When practicing movement drills, weapon presentation, holstering, close combat, and other evolutions that do not require a loaded firearm, there is no substitute for safety. With that in mind, let us talk about clearing the barrel of your favorite XD in an instantly verifiable way.
Why do this?
Much of your training regimen for the use of your handgun does not involve range time and making holes in paper. Safe dry fire, draw practice, reloading, and presentation drills build all-important muscle memory for the modern shootist. There is no substitute for this type of sweat equity put into knowing your firearm instinctively. The great Delf A." Jelly" Bryce, was possibly one of the greatest modern gunfighters in law enforcement history.
He was involved in no less than 19 police gunfights and came out on the winning end of each of them against some of the worst criminals and known cop-killers of the 1930s. Besides his own obvious natural talent, he honed his skills on relentless drawing and dry firing in front of a mirror.
However, to be safe while doing these drills, or practicing moving through a realistic environment or in a close-combat training scenario, you absolutely need a clear and safe weapon.
Yellow training barrels
Blade Tech/511 Tactical has been marketing a series of plastic training barrels that replace the actual steel barrel/chamber of a modern semi-auto handgun. While they make them for SIG, Glock, etc., they also produce both a 4-inch and a 5-inch XD version. These easy drop-in pieces are swappable as long as you know how to field strip your XD.
(Photo from Gear, Gadgets, and Guns who has a good review of the Blade Tech training barrel.)
A one-piece design, they are somewhat generic in their construction and many users of 9mm versions have had to trim these with sandpaper or dremel to fit as they seem to be a little on the thick side for use in .40/.45 size frames. But hey, they only cost $15-ish and allow you to perform malfunction, holstering, presentation, and clearing drills safely. You can also store your gun with the barrel installed as an extra step at childproofing.
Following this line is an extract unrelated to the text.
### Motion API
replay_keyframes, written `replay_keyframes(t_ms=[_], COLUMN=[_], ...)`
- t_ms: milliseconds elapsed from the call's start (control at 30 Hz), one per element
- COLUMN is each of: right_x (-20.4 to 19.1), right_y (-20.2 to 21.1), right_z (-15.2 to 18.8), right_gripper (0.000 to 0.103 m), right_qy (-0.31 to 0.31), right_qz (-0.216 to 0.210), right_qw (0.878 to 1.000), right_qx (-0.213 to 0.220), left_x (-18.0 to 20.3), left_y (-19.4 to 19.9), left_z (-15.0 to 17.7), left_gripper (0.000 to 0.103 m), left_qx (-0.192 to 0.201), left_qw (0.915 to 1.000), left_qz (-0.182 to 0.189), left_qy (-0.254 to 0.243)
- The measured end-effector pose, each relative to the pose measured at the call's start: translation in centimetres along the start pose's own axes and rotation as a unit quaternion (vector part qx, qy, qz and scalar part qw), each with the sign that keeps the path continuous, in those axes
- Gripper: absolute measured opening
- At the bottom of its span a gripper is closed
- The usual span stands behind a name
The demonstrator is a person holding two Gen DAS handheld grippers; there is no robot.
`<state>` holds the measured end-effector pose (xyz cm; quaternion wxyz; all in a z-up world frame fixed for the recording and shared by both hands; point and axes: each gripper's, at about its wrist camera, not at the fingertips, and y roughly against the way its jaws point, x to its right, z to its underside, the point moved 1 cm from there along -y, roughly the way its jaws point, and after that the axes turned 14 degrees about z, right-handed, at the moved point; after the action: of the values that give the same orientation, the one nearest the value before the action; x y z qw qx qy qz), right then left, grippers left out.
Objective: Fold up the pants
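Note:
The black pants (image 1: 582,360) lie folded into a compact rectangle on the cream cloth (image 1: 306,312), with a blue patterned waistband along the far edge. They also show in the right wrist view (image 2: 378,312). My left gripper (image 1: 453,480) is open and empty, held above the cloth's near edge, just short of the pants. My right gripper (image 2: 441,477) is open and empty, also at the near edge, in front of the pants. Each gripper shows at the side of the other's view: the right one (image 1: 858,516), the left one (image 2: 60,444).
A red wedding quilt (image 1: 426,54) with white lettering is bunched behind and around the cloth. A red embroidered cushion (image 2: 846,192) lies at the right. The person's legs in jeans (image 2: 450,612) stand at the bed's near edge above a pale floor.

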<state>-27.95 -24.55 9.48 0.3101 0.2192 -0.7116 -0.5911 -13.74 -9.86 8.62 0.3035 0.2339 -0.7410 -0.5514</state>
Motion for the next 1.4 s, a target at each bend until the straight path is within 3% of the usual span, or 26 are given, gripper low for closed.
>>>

In addition, if you are serious about home defense, you need to spend some time moving around your house to make sure you have the skills and experience to know where your cover and concealment is while standing in your hallway, or how to best negotiate the laundry room door while not flashing your muzzle over your stomach. This is where a training barrel can come in handy.
Tip-- also, don't do this when the kids are hosting a sleep over or the mom in law is there for dinner. Some things are best done when the house is empty.
The string method
This old military and police academy trick costs only as much as a couple feet of paracord or bootlaces without using a training barrel. Simply put, drop the mag, safely clear the firearm, feed the string through the chamber and out the muzzle to where you see cord at both ends. You can either tie it in an eternal circle or leave the ends loose.
(U.S. Army photo)
This shows you with a clear weapon, but unlike the training barrel, it is harder to use in holstering drills if you have a close-fitting holster or retention system. However, its cheap and easy.
Cheaper than training barrels and a step up from the string method are chamber plugs. These hybrid little dummy rounds insert into the chamber of your cleared XD. Safe Tech sells a decent version in 9mm, .40S&W and .45ACP that will work with most of your Springers and are ejectable.
The good thing is they are just $10 and will help with movement drills, tactical reloads, and some presentation drills (depending on holster construction) but not so much for emergency reloads and tap-rack-access clearing drills.
Other chamber inserts like snap caps are great, and if you buy a few of them you can feed them into a mag and go real-time with FTF/FTE immediate action drills. Nevertheless, you can't immediately tell that your XD has a snap cap loaded into it and not live brass.
Pick your poison. Take your training seriously. Be safe.